I'm pretty sure this has nothing to do with social anxiety and more with OCD but maybe some of you can relate. Well, probably not since I can't even find much on it with google. Anyway, a lot of people have the can't make eye contact problem. Well not me. I have a problem when I'm in a waiting room, on the bus, or really whenever people are around and not talking that I don't know where to focus my eyes. I guess I'm just scared of someone making eye contact back and then me awkwardly looking away. Then I'll start sweating, turning red, and worrying. Yes I know it's irrational but tell that to my mind. No one else thinks about this stuff but it controls me to the point where I hardly leave the house anymore unless I'm drunk. Six months ago I never even thought about it. I was fairly outgoing and comfortable around people. I really don't know what changed in me but I want to change back .

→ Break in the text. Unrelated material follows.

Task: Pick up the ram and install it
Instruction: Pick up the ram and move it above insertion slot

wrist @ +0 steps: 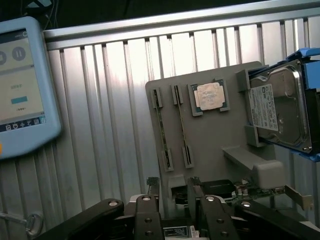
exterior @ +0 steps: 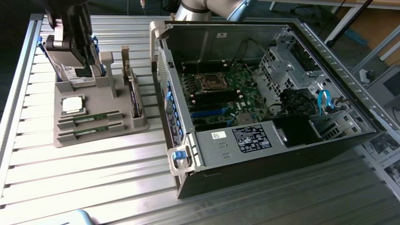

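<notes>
Two ram sticks [exterior: 93,118]: both in tray [wrist: 215,140], five o'clock of processor [exterior: 72,104], exterior view. End effector [wrist: 172,183]: open, empty, near hard drive [wrist: 280,107]. Pickup and installation outstanding.

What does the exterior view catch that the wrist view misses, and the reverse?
The exterior view adds the open computer case and its motherboard. The wrist view adds the lit screen of a blue-framed tablet. Both share the grey holder with two ram sticks, the square processor and the hard drive.
</notes>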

I would love to hear any ideas to improve my situation since I'm pretty miserable right now. If you want to just chime in and say things will get better I'll take that too. I'm trying to be an optimist for once.


----------



## walkerbonbon (Jun 2, 2010)

So what do you do then? Where do you look? On the bus, you can cetainly focus on the outside, and in waiting rooms, you can casually thumb through a magazine.

So is it the anticipation of eye contact that is making you nervous then?


----------



## danberado (Apr 22, 2010)

When I'm in public, I have this constant fear of looking in *the general direction* of other people, not to mention eye contact. Its grounded in a fear of people thinking I'm staring at them. If I'm not talking to someone I go to great lengths to position myself so that nobody is in my direct line of sight.

Don't know what would help. Maybe slowing your eye/head movements as you look away, to make it seem more casual and less like you're darting from the eye contact. When you think about it, a millimeter of eye movement would be enough to lose the eye contact and appear that you're looking into space, in an unfocused manner. If you look indifferent people will probably be none the wiser.


----------



## ctrlaltdelete (May 13, 2010)

Instead of over analyzing and obsessing about appropriate eye contact around others, give yourself a distraction. I find the best way to cope with this is to act like I'm doing something with my cell phone. If you don't have a phone, look out a window or read a magazine or book; work with your settings. Also, if someone does happen to make eye contact with you, don't be the first to break it. It feels less awkward when it's the other person looking away and not you.


----------



## sarafinanickelbocker (May 16, 2010)

ctrlaltdelete said:


> Instead of over analyzing and obsessing about appropriate eye contact around others, give yourself a distraction. I find the best way to cope with this is to act like I'm doing something with my cell phone. If you don't have a phone, look out a window or read a magazine or book; work with your settings.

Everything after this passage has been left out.